WHAT NEEDS TO BE DONE |
Look below for the line with "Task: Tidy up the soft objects"; begin the copy there and stop after the line with "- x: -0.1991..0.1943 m", keeping the text exact and the pictures out.

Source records
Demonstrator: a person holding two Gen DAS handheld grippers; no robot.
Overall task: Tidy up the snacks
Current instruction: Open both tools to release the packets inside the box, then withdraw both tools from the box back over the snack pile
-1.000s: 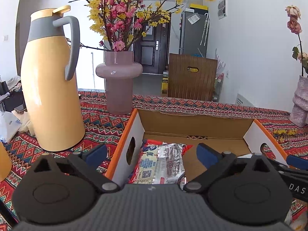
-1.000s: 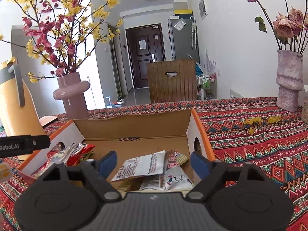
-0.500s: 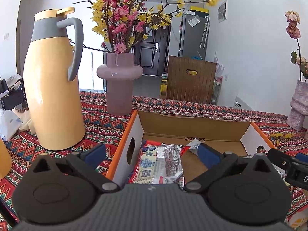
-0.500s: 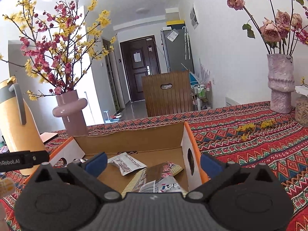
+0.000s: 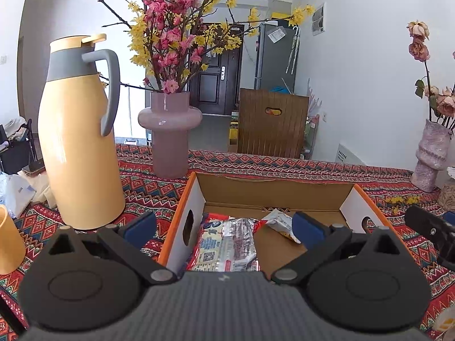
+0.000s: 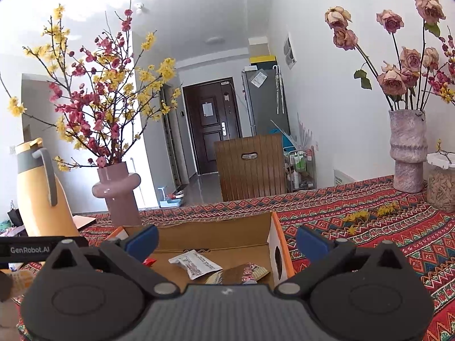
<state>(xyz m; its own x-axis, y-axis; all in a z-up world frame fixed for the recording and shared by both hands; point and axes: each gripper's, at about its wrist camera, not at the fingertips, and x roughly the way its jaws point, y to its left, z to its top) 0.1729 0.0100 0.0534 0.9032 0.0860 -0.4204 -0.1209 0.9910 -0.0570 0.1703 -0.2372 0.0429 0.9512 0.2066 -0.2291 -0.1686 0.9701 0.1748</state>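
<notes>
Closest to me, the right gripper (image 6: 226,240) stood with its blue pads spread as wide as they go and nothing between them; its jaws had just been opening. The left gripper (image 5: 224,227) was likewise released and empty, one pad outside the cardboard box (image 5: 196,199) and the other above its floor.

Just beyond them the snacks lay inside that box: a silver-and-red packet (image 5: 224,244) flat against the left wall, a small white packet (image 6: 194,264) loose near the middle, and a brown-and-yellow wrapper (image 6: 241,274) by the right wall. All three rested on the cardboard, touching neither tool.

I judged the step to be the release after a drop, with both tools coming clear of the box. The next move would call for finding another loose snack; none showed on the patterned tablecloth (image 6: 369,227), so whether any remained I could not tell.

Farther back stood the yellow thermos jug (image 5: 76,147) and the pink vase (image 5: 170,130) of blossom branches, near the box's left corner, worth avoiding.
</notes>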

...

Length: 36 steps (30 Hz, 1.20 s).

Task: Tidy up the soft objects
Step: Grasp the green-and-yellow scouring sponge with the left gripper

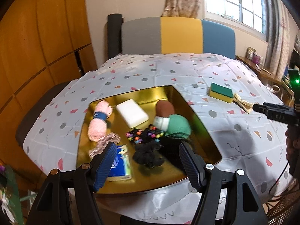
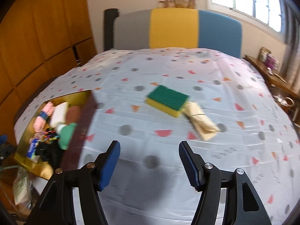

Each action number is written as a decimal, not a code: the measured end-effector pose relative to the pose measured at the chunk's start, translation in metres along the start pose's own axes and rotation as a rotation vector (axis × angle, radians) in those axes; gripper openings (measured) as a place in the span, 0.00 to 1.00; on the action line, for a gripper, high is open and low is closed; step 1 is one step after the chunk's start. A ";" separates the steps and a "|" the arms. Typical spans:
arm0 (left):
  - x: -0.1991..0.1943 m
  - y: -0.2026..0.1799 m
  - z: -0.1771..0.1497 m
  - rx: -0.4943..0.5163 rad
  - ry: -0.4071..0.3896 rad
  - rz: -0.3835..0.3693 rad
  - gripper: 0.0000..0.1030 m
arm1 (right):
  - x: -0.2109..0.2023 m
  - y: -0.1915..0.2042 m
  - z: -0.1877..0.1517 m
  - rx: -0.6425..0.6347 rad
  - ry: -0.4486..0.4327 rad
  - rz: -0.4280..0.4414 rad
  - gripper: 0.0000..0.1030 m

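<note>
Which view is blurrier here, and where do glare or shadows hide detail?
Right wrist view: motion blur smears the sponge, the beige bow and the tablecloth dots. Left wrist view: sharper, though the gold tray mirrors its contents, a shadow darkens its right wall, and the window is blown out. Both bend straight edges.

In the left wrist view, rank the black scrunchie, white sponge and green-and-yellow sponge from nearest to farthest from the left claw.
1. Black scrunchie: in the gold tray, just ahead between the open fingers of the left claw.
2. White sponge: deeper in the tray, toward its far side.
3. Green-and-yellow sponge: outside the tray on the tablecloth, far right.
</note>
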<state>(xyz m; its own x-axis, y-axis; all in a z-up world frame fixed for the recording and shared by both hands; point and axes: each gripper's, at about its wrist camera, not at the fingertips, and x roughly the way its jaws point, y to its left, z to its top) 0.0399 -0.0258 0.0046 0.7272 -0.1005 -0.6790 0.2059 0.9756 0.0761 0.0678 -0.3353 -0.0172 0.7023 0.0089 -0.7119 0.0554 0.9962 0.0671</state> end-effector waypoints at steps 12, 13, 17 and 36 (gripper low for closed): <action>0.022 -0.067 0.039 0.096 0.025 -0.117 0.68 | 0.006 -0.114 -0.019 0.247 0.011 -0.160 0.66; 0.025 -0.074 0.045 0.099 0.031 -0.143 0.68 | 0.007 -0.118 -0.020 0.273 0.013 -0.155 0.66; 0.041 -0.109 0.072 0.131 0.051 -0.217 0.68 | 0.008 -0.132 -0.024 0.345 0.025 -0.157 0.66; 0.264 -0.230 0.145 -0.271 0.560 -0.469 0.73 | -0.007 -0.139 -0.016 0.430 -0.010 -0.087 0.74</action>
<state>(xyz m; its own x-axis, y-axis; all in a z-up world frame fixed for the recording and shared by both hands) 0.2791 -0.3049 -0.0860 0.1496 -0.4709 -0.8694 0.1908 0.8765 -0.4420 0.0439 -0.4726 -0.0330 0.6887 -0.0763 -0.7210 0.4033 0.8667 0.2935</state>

PROBLEM SOLUTION |
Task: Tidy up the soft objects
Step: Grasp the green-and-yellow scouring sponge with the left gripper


Each action number is written as a decimal, not a code: the measured end-effector pose relative to the pose measured at the chunk's start, translation in metres along the start pose's own axes and rotation as a rotation vector (axis × angle, radians) in those axes; gripper openings (measured) as a place in the span, 0.00 to 1.00; on the action line, for a gripper, high is open and low is closed; step 1 is one step after the chunk's start. A ";" separates the steps and a "|" the arms. Typical spans:
arm0 (left):
  - x: -0.1991..0.1943 m

With this, the exercise has been completed.